The governor said Maine ranks second in the country in science learning, ninth in reading and eighth in mathematics. He said it required a major investment to reach those levels, and to slide backward because of a loss of investment would be a tragedy.
“If we are going to be a knowledge-based economy, you are going to have to do more for the future,” Baldacci told the educators. “The challenge in Maine is to find economic opportunities here rather than have to go elsewhere.”
Baldacci described the tax cap as a “meat ax” approach. While he acknowledged that “our tax burden is high,” instituting a tax cap is not the answer, he said.
“It is about the economy and jobs and opportunity that people are going to schools for,” he said. He said the long-term implications of the tax cap were “going to get made up on the future of the state. It’s going to get made up on our sons’ and daughters’ ability to hang out their shingles.”

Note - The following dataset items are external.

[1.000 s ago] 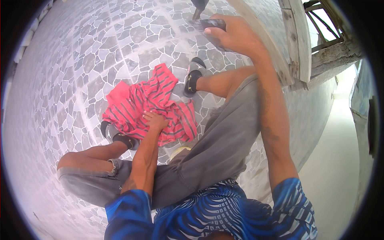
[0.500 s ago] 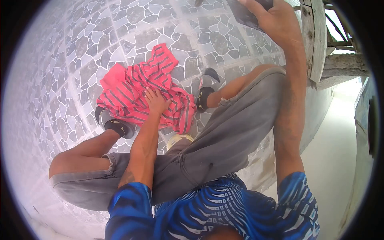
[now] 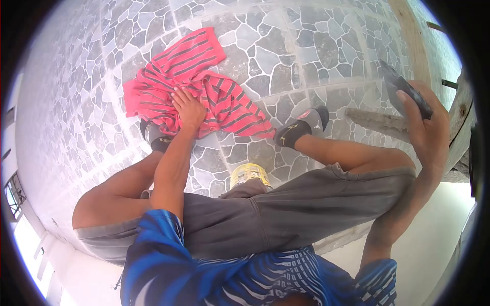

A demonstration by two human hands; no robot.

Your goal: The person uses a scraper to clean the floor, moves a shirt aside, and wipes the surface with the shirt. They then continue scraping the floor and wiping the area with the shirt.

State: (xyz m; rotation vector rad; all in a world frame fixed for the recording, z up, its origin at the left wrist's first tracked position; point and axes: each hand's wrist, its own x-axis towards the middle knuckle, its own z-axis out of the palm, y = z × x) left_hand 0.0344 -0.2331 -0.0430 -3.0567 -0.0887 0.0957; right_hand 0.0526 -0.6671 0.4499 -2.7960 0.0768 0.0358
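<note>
A pink-red shirt (image 3: 204,97) with dark stripes lies crumpled on the stone-patterned floor between my feet. Flat on its middle rests my left hand (image 3: 189,109), with the fingers stretched out over the cloth. My right hand (image 3: 429,122) is raised off to the right, beyond my knee. Its thumb and fingers are closed on a dark flat plate (image 3: 400,86), thin and straight-edged like a scraper blade; its exact kind is not clear. The plate stands apart from the shirt.
Below me, a yellow-rimmed bucket (image 3: 250,173) stands between my legs, partly hidden by grey shorts. My shoes (image 3: 296,131) flank the shirt. Rough wooden beams (image 3: 380,122) are at the right, close to my right hand. The tiled floor (image 3: 275,51) spreads ahead.
The view has turned. The shirt is spread differently, with one part stretched toward my right shoe. My left hand stays on it. The right hand with the plate appears lower and farther right.
</note>
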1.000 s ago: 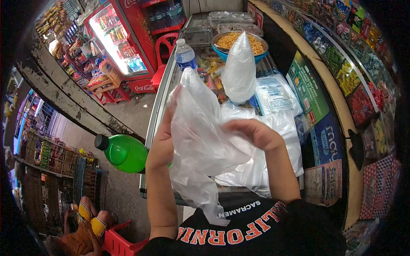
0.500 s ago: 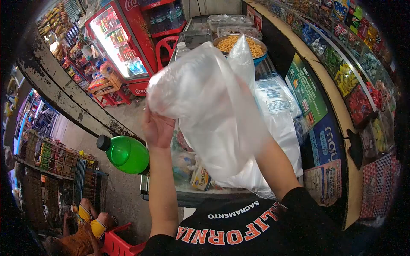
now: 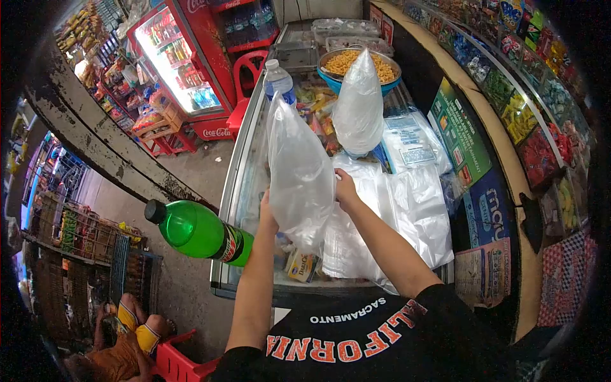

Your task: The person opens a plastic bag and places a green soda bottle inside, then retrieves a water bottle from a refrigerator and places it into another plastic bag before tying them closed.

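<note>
A clear plastic bag (image 3: pixel 298 172), puffed out and pointed at its top, stands upright between my two hands. My left hand (image 3: pixel 268 213) grips its left side, with the fingers partly hidden behind the plastic. On its right edge, the curled fingers of my right hand (image 3: pixel 345 190) hold the plastic. Beneath my right forearm lies a stack of flat plastic bags (image 3: pixel 407 219). Just beyond stands a cone-shaped clear plastic bundle (image 3: pixel 359 108), beside a printed pack of plastic bags (image 3: pixel 409 143).
A green soda bottle (image 3: pixel 200 230) stands by my left forearm at the edge of the glass-topped freezer (image 3: pixel 238 172). A water bottle (image 3: pixel 279 83) and a basin of yellow snacks (image 3: pixel 356 65) are farther back. A seated person (image 3: pixel 124 344) is at lower left.
The bag has come down from a raised, sideways spread to an upright, puffed shape. Both hands have lowered, and the water bottle and cone-shaped bundle now show fully.
</note>
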A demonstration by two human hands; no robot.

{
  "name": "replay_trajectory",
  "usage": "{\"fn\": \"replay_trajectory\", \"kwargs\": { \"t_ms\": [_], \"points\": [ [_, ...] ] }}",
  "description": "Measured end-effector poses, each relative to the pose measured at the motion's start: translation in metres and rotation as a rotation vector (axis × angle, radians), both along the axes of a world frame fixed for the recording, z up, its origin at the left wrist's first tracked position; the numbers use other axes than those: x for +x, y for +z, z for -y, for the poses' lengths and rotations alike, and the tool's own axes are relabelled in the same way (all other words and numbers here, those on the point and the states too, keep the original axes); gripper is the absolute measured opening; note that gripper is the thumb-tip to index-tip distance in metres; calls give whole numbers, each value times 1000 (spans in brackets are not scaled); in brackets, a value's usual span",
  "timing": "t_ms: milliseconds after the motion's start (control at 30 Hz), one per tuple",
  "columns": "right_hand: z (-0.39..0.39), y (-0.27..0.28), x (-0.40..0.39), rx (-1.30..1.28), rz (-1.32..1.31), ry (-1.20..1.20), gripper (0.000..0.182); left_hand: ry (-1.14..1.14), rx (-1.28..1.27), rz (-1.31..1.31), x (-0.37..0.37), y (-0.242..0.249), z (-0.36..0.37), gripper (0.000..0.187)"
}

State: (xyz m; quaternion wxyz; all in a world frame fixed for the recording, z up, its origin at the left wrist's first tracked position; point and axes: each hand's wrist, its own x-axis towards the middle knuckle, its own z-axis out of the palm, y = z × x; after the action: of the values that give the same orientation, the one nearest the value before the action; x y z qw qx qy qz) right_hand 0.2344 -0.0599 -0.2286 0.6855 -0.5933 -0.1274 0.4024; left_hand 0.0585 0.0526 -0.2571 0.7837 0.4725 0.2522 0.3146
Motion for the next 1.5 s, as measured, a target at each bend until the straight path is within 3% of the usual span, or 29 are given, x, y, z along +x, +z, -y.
{"fn": "replay_trajectory", "kwargs": {
  "t_ms": [67, 100, 167, 300, 367, 500, 567, 600, 633, 667, 700, 733, 767, 800, 867, 900, 933, 967, 1033, 1067, 1100, 1133, 1233, 1267, 1300, 1367, 1400, 1433, 1500],
  "points": [
    [-7, -5, 4, -185, 313, -5, 24, -27, -66, 60, 8, 0, -6, 34],
    [-8, -3, 5, -179, 317, -6, 24, 49, -54, -41, 13, 11, -6, 31],
    [-13, 7, 10, -154, 629, 1, 24, 127, -33, -134, 24, 39, -11, 28],
    [-26, 17, 18, -103, 723, 30, 27, 101, -100, -87, 37, 60, -17, 26],
    [-33, 7, 20, -214, 910, 17, 25, 95, -132, -96, 42, 57, -20, 26],
    [-24, -30, 31, -483, 826, 165, 22, 131, -204, -138, 39, 31, -15, 26],
    [-17, -36, 31, -404, 468, 253, 21, 157, -264, -130, 29, 17, -7, 26],
    [-9, -31, 27, -410, 458, 252, 21, 159, -300, -104, 22, 14, -1, 25],
    [3, -16, 21, -246, 137, 172, 23, 155, -334, -73, 15, 14, 6, 25],
    [14, -3, 15, -79, -180, 87, 27, 123, -370, -16, 5, 22, 14, 27],
    [26, 0, 14, -90, -191, 83, 27, 90, -408, 38, -5, 30, 23, 28],
    [41, 0, 15, 67, -428, 120, 27, 27, -473, 160, -16, 42, 34, 30],
    [54, 2, 13, 227, -660, 152, 26, 25, -485, 150, -27, 55, 49, 30],
    [66, 10, 5, 219, -668, 142, 26, -4, -466, 101, -38, 69, 65, 31],
    [83, 22, -14, 198, -614, 206, 22, -36, -452, 44, -48, 70, 75, 31],
    [83, 18, -17, 195, -620, 201, 22, -166, -233, -196, -51, 63, 74, 30],
    [81, 13, -19, 34, -344, 274, 21, -295, -6, -431, -53, 55, 73, 30],
    [77, 7, -20, -125, -65, 343, 20, -296, -8, -435, -50, 40, 68, 30],
    [62, -8, -17, -182, 60, 342, 23, -192, 587, -475, -39, 7, 52, 30],
    [51, -20, -15, -275, 381, 263, 24, -194, 589, -477, -36, 2, 47, 30],
    [45, -19, -14, -367, 702, 177, 26, -162, 741, -676, -31, 3, 45, 33],
    [43, -19, -11, -367, 701, 176, 26, -126, 890, -876, -28, 4, 41, 36],
    [37, 2, 4, -398, 889, 108, 38, -72, 708, -879, -27, 52, 19, 38],
    [38, 20, 9, -320, 971, 30, 39, 94, 828, -811, -22, 88, 28, 36],
    [37, 61, 6, -102, 664, -5, 48, 259, 940, -738, -18, 126, 39, 35],
    [30, 108, 6, 315, 439, 126, 67, 418, 956, -601, -1, 170, 25, 36],
    [35, 150, -6, 494, 345, 217, 79, 301, 832, -228, 11, 190, 24, 37],
    [37, 177, -14, 489, 511, 319, 88, 185, 690, 140, 22, 210, 26, 40],
    [26, 191, -26, 482, 679, 423, 97, 66, 761, 165, 39, 243, 42, 54]
  ]
}}
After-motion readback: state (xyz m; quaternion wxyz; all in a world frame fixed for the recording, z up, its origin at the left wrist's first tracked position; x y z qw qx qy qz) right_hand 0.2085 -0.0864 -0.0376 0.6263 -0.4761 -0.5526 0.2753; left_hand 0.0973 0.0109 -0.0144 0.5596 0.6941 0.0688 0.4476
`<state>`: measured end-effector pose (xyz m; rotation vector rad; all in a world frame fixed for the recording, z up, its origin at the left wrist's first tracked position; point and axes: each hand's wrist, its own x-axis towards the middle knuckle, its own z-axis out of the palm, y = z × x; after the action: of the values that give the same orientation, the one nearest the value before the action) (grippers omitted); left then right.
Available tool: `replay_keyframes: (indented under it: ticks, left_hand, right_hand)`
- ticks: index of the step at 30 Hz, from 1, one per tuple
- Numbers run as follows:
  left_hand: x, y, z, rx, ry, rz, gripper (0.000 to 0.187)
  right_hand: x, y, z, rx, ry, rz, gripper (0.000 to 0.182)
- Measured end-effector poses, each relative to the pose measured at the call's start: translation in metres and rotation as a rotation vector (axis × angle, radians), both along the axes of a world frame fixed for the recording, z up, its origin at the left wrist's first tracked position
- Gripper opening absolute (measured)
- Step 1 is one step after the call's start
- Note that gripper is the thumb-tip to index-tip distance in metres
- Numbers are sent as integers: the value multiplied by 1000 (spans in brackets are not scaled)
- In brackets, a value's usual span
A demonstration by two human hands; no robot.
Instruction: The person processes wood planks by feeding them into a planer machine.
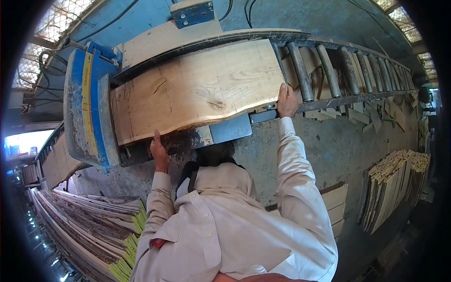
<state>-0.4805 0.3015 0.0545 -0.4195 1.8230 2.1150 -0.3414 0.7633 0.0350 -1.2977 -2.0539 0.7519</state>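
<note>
Shirt (235,230): nearest the camera, facing the front edge of the bench (231,129), within easy reach of its length.
Board (197,89): lying flat lengthwise on the bench, with wavy side at the front edge and straighter side toward the back edge, probably for alignment with the rail (188,51).
Blue cover (76,113): standing across the bench's left end, right at the board's left end; touching or overhanging, cannot tell.
Right hand (287,104): at the board's front right corner, fingers closed on the wood, apparently to control the free end.
Left hand (161,152): at the front edge, near the bench's left end, likely for steadying the wavy side; fingers partly hidden, cannot tell how far open or whether gripping.
Rollers (300,73): in a row beyond the bench's right end, presumably for carrying long wood.
Stacked planks (94,223): piled low, well apart from the bench's front left corner.
</note>
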Motion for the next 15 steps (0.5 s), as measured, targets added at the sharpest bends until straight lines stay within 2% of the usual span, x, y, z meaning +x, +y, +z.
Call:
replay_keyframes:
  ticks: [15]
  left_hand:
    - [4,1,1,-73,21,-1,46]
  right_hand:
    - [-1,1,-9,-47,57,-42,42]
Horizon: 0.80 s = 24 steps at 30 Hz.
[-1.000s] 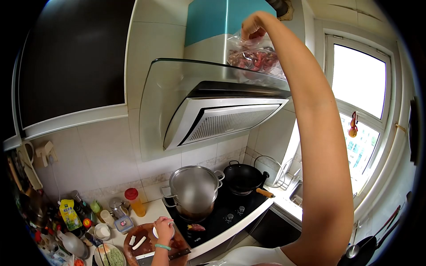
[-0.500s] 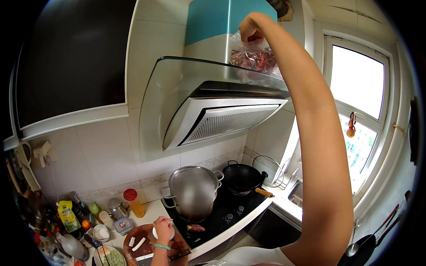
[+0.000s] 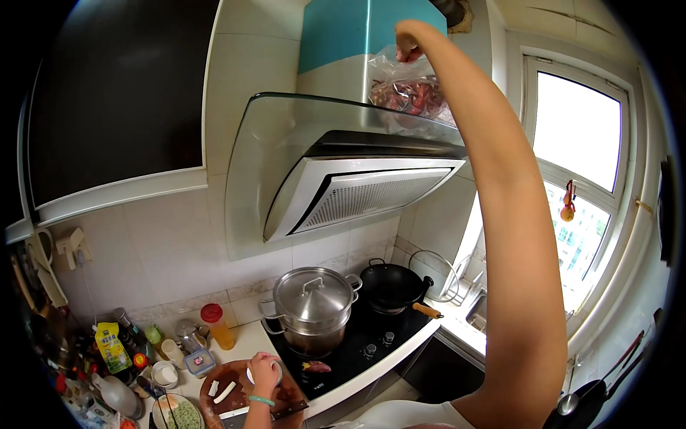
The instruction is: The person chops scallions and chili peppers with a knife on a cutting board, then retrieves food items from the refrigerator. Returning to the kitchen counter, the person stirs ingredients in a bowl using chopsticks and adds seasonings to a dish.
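A clear plastic bag of dried red chilies (image 3: 411,96) rests on top of the glass range hood (image 3: 357,193). My right hand (image 3: 409,41) is raised at the bag's upper edge, its fingers bent and partly hidden. Low on the left, my left hand (image 3: 264,373), with a green bangle at the wrist, is curled over a small white bowl (image 3: 251,376) above the round wooden board (image 3: 232,372). White pieces (image 3: 224,392) and a knife (image 3: 286,410) lie on that board. A dried red chili (image 3: 316,367) sits on the black stove's front edge.
A lidded steel pot (image 3: 314,307) and a black wok (image 3: 391,286) stand on the stove. Jars, bottles and a bowl of chopped greens (image 3: 179,415) crowd the left counter. At right are a sink (image 3: 477,312) and a window (image 3: 579,129).
My right hand has shifted slightly up and right, with fewer fingers inside the bag. The pot's lid and handle now show clearly where the pot top looked blurred or plain before.
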### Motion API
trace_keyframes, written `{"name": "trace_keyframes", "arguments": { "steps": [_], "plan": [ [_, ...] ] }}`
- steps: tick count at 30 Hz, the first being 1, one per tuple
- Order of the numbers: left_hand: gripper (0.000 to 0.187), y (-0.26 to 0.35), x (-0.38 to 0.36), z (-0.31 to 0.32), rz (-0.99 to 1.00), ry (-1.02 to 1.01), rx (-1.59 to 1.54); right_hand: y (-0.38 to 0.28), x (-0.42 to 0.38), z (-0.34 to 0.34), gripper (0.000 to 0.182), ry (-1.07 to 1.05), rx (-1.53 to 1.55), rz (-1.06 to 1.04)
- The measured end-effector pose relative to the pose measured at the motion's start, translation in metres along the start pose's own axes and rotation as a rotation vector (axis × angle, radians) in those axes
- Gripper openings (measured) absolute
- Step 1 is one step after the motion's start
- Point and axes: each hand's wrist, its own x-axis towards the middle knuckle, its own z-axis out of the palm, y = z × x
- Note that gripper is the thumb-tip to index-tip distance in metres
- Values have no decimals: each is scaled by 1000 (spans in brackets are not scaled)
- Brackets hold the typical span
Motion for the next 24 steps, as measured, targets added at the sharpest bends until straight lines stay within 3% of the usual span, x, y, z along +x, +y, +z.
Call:
{"name": "trace_keyframes", "arguments": {
  "steps": [4, 6, 10, 13, 15, 16, 17, 19, 20, 22, 24],
  "plan": [
    [21, 4, -5, -7, -3, 4, 22, 2, -34, -3, 6, 170, 214, -48],
    [21, 4, -6, -8, 4, 4, 21, 10, -44, -3, 12, 169, 463, -257],
    [21, 4, -10, -8, 8, -4, 39, 21, -50, 4, 16, 234, 480, -359],
    [21, 7, -12, -11, 2, -21, 34, 22, -48, 11, 21, 338, 341, -354],
    [21, 9, -11, -12, 1, -25, 27, 16, -39, 16, 17, 524, -320, -358],
    [21, 9, -10, -11, 16, -20, 38, 8, -36, 17, 26, 442, -422, -224],
    [22, 9, -9, -9, 30, -14, 48, 4, -35, 21, 26, 442, -423, -225],
    [22, 8, -9, -6, 30, -5, 42, -1, -33, 35, 15, 683, -621, -244],
    [22, 7, -10, -5, 33, 1, 37, -1, -18, 33, 15, 683, -621, -248],
    [22, 9, -12, -7, 27, 4, 38, 4, 27, 21, 20, 198, -624, -57],
    [22, 11, -14, -9, 21, 5, 36, 8, 39, 20, 21, 128, -657, -46]
  ]
}}
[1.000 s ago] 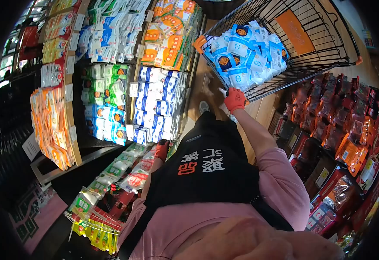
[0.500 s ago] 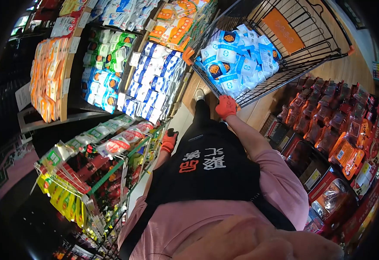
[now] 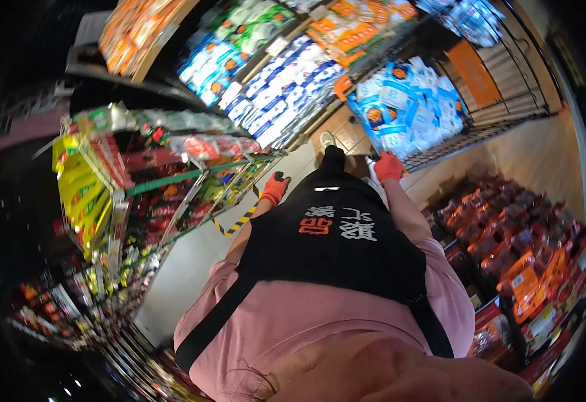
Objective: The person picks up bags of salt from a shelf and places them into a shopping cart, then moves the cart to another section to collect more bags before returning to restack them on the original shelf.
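My right hand [image 3: 389, 167], in a red-orange glove, is closed on the near edge of a black wire shopping cart [image 3: 507, 119]. A heap of blue and white packets [image 3: 407, 100] lies in the cart, beside its orange panel [image 3: 473, 75]. My left hand [image 3: 275, 189], in a matching glove with dark fingertips, hangs at my side, fingers loosely bent and apart, with nothing visible in it. It is nearest to a rack of hanging packets [image 3: 216, 145] on the left and touches nothing that I can see.
Shelves of blue and white packets [image 3: 283, 90] and orange packets [image 3: 360, 30] stand ahead. At the right is a display of dark red packaged goods [image 3: 507, 228]. Yellow and black tape [image 3: 239, 221] edges the floor by the left rack. One shoe [image 3: 327, 139] shows ahead.
My view has turned, and shelves, cart and racks sit differently in it. More floor shows at left. My right hand stays on the cart; my left hand still hangs free.
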`<action>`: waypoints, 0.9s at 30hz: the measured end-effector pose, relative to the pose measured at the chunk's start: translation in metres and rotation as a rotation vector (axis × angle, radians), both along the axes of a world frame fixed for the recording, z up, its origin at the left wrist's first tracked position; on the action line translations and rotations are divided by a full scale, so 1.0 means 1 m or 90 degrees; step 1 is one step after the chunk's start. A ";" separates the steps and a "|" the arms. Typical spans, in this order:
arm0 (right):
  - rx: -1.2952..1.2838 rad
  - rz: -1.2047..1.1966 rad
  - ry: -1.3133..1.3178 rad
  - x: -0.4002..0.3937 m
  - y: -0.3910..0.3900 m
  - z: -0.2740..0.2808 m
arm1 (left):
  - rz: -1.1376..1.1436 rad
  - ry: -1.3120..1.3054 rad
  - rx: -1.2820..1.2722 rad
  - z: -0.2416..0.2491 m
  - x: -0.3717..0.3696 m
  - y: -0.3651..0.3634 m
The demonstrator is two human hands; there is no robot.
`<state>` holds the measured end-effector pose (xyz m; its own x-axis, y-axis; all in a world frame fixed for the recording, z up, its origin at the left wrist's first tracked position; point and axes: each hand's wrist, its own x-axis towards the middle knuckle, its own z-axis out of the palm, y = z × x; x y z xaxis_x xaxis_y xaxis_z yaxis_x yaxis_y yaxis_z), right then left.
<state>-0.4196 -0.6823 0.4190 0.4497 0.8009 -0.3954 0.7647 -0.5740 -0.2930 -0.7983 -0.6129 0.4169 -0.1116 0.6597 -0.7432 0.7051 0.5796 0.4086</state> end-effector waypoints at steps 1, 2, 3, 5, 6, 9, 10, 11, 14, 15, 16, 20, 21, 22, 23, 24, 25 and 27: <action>-0.002 0.018 -0.013 0.004 0.002 -0.007 | -0.079 0.063 0.041 0.024 0.005 0.000; -0.010 0.022 -0.006 0.009 0.004 -0.013 | -0.079 0.077 0.037 0.010 -0.006 -0.002; -0.019 0.024 0.000 0.015 0.006 -0.017 | -0.081 0.090 0.031 -0.006 -0.016 -0.006; -0.036 0.046 -0.011 0.025 0.012 -0.021 | -0.054 0.076 0.027 0.001 -0.022 -0.001; -0.046 0.056 -0.019 0.030 0.013 -0.022 | -0.030 0.065 0.019 -0.005 -0.028 0.003; -0.079 0.057 -0.035 0.043 0.015 -0.028 | 0.023 0.031 0.010 0.012 -0.026 0.022; -0.105 0.068 -0.041 0.048 0.019 -0.025 | 0.032 0.031 0.019 0.015 -0.024 0.030; -0.132 0.077 -0.047 0.051 0.024 -0.022 | 0.038 0.032 0.028 0.016 -0.024 0.039; -0.216 0.098 -0.042 0.058 0.040 -0.006 | 0.018 0.046 0.034 0.003 -0.025 0.067; -0.249 0.104 -0.036 0.061 0.045 -0.001 | 0.001 0.059 0.045 -0.001 -0.024 0.076; -0.251 0.114 -0.044 0.065 0.047 -0.002 | 0.008 0.031 0.019 -0.009 -0.025 0.087; -0.287 0.083 -0.032 0.074 0.055 -0.012 | 0.082 -0.086 -0.067 0.006 -0.015 0.132; -0.293 0.045 -0.008 0.067 0.062 -0.001 | 0.033 -0.073 -0.045 -0.005 -0.017 0.141; -0.300 0.004 0.015 0.055 0.076 0.018 | -0.020 -0.063 -0.026 -0.022 -0.021 0.151; -0.311 -0.043 0.037 0.051 0.083 0.029 | -0.076 -0.055 -0.010 -0.035 -0.023 0.159; -0.216 -0.088 0.063 0.056 0.073 0.004 | -0.085 -0.072 -0.009 -0.034 -0.022 0.170; -0.119 -0.134 0.084 0.064 0.061 -0.024 | -0.097 -0.089 -0.009 -0.029 -0.021 0.180; -0.036 -0.214 0.193 0.066 0.063 -0.030 | -0.037 -0.110 0.020 -0.028 -0.018 0.193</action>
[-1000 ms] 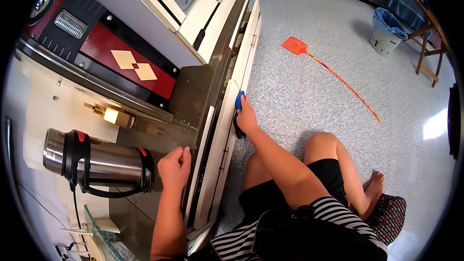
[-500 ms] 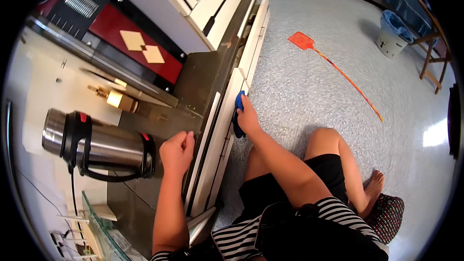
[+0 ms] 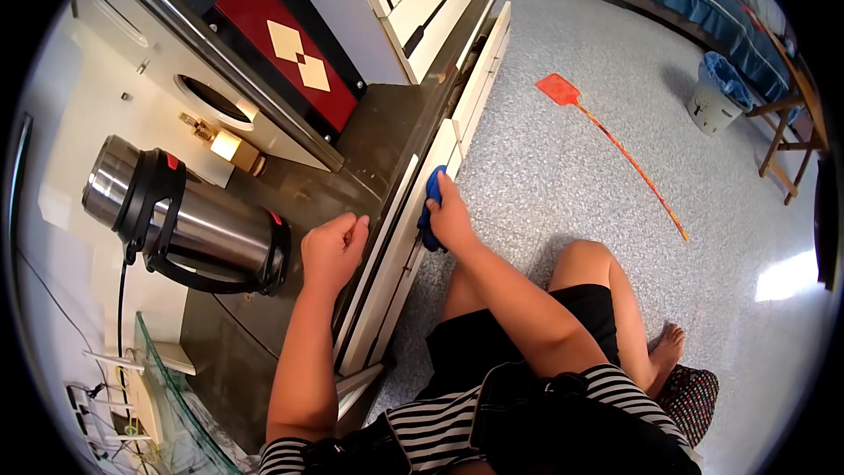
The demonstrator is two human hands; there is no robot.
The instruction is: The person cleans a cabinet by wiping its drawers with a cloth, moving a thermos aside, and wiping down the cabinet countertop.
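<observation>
My right hand (image 3: 451,215) grips a blue cloth (image 3: 432,202) and presses it against the white drawer front (image 3: 406,233). Part of the cloth is hidden behind the fingers. My left hand (image 3: 334,251) is closed in a fist over the edge of the dark countertop (image 3: 352,136); whether it holds anything is hidden. To its left a steel thermos (image 3: 211,229) with a black handle stands on the counter.
An orange fly swatter (image 3: 559,90) lies on the speckled floor. Beyond it are a bin (image 3: 714,105) with a blue bag and a wooden stool (image 3: 781,145). A small bottle (image 3: 230,149) and a glass shelf edge (image 3: 176,387) are at left.
The camera view has tilted and shifted a little. Both hands keep nearly the same pose, the right one still on the cloth at the drawer front.
</observation>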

Baldacci said recent steps to improve access to community colleges have proved successful. He said enrollments have increased 38 percent in the past year. He said the proposed prekindergarten through grade 16 template aimed at guiding all secondary students toward college was being reviewed, and a proposal would be brought forward soon. He said it will cost money to improve education but the results would be worth it.
“We’re pretty pleased that we’ll have a plan to move forward in terms of higher education,” said Baldacci. “We need to sacrifice, roll up our sleeves and work together in the future. We’re going to get it done. It probably won’t be pretty, but it’s going to get done.”
Gendron said it was critical to transform the programs and culture of the schools to ensure that students “have the skills to be ready for postsecondary education.” She said the need to succeed in a knowledge-based economy would put “a lot more pressure” on young people to move to community college or university upon graduation.
To prepare for that, Gendron suggested that it was time to trade the old model of education for a more modern structure. She recalled a 1994 federal study titled “Prisoners of Time” that found fault with the lock-step approach to teaching children around a set time schedule based on age and accomplishment. She said researchers have determined that reaching pupils when they are young was crucial to their educational development in later years.
“The earlier that we provide intervention for our children, the more likely we will have success in our schools,” said Gendron.
She also noted that because the Learning Results programs require that all students be prepared for college beginning with the high school Class of 2008, schools might have to consider five-year programs for certain students.
The opposite also could be true with certain students who show promise early in their high school years. Gendron said those students might be better prepared by shifting to college-level courses through distance learning or by crossing community or district lines to schools that offer those courses.
“We can transform our schools but it’s going to take your leadership to do that,” Gendron told the gathering. “I’m hoping that you will be bold, that you will be visionary, and not be a prisoner of time.”